Aim of the exercise> What lines in the data hold the string "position"? Show them.

-------- Raw data

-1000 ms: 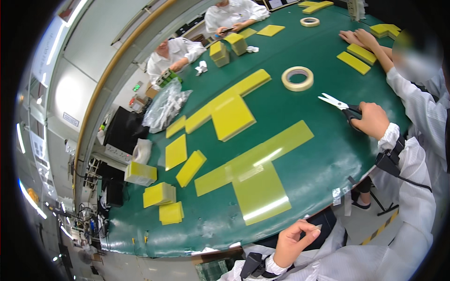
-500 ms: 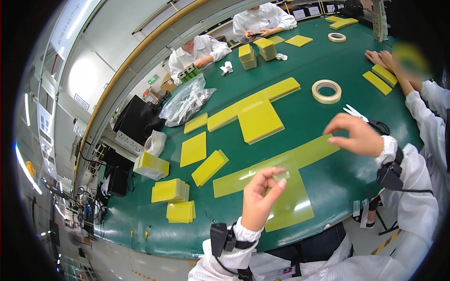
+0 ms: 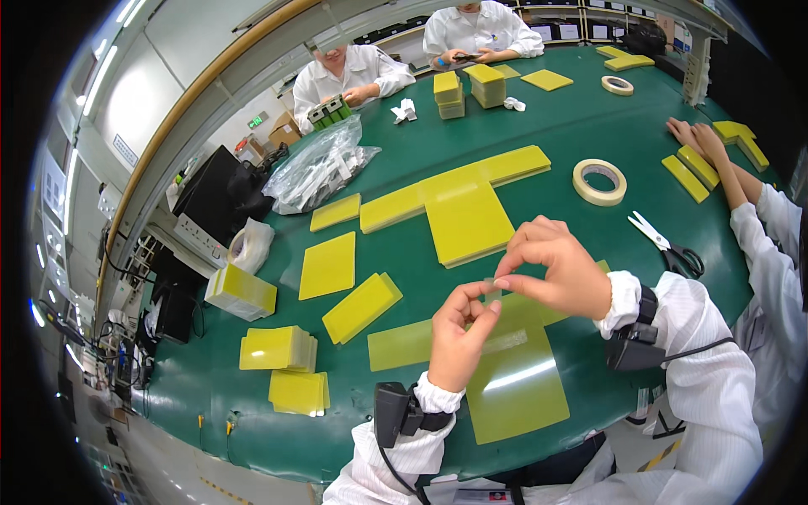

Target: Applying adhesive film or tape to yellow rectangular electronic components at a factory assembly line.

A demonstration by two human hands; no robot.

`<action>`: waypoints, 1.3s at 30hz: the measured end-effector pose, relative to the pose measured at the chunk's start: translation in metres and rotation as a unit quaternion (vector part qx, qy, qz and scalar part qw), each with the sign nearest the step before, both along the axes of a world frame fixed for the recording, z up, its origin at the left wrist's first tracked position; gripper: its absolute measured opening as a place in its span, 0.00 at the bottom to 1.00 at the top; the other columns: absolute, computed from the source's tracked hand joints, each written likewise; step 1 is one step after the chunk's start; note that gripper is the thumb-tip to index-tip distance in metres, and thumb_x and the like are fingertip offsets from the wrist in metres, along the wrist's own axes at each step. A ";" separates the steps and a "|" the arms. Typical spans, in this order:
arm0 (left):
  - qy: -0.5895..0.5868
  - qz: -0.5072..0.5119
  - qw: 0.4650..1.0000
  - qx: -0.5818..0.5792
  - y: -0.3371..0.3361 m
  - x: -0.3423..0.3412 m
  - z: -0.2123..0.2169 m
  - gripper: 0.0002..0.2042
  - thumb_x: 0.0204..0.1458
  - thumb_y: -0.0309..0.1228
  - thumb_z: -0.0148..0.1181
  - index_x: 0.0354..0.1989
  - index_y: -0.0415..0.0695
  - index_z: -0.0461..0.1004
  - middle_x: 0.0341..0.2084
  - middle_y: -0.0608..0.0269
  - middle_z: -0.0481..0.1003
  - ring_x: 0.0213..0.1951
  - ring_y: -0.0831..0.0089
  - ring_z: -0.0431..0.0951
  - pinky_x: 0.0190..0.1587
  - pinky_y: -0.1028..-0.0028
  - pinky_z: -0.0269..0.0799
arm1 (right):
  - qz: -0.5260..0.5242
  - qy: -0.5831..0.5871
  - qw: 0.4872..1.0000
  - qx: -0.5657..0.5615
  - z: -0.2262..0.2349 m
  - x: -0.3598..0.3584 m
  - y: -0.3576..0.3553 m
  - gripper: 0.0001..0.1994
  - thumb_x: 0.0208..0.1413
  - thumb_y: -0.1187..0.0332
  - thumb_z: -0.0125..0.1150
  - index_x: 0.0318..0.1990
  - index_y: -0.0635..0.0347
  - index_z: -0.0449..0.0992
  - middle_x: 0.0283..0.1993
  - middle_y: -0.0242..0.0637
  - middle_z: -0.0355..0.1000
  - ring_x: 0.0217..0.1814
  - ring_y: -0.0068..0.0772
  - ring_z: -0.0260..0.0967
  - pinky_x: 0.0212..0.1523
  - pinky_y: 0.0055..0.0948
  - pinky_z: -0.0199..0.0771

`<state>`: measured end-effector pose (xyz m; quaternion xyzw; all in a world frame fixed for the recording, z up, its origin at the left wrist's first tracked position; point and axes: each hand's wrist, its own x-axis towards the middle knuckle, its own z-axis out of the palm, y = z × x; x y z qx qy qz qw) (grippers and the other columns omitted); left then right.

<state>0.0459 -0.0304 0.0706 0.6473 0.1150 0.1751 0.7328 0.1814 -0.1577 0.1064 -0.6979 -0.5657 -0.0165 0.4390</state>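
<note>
My left hand [image 3: 457, 343] and my right hand [image 3: 555, 268] meet above the table. Between their pinched fingertips is a small translucent piece of tape [image 3: 492, 295]. Below them, thin yellow-green sheets lie in a T shape: a long strip [image 3: 396, 347] across and a wider sheet [image 3: 518, 400] reaching toward me. A clear tape strip [image 3: 508, 340] lies across the place where they join. My right hand hides part of the long strip. Farther off, a thicker T-shaped stack of yellow sheets [image 3: 467, 223] rests on the table.
On the green table [image 3: 589, 383] are a masking tape roll [image 3: 599, 183], scissors [image 3: 669, 244], loose yellow sheets [image 3: 328, 265], stacked sheets [image 3: 278, 348] and a plastic bag [image 3: 324, 168]. Two people sit opposite; a co-worker's hands [image 3: 697, 139] rest at the right.
My right hand has moved left from the strip's right end to my left hand, and its fingers now pinch the tape piece. The view has shifted slightly.
</note>
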 end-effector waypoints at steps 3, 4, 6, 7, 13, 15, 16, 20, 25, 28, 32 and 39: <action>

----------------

Answer space>
`<action>`: waypoints, 1.3s at 30hz: the measured end-effector pose, relative to the pose measured at the chunk's start: translation in metres and rotation as a unit quaternion (vector part qx, qy, qz and scalar part qw), each with the sign nearest the step before, both along the axes of a world frame fixed for the recording, z up, its origin at the left wrist's first tracked position; gripper: its absolute measured opening as a place in its span, 0.00 at the bottom to 1.00 at the top; the other columns: absolute, computed from the source's tracked hand joints, each written likewise; step 1 is one step after the chunk's start; note that gripper is the thumb-tip to index-tip distance in metres, and thumb_x and the like are fingertip offsets from the wrist in metres, along the wrist's own axes at each step. A ";" separates the steps and a "|" the arms. Typical spans, in this order:
`<state>`: measured end-effector pose (xyz m; quaternion xyzw; all in a world frame fixed for the recording, z up, its origin at the left wrist's first tracked position; point and axes: each hand's wrist, its own x-axis towards the middle knuckle, its own z-axis out of the palm, y = z × x; x y z qx qy qz qw) (grippers and the other columns omitted); left then right.

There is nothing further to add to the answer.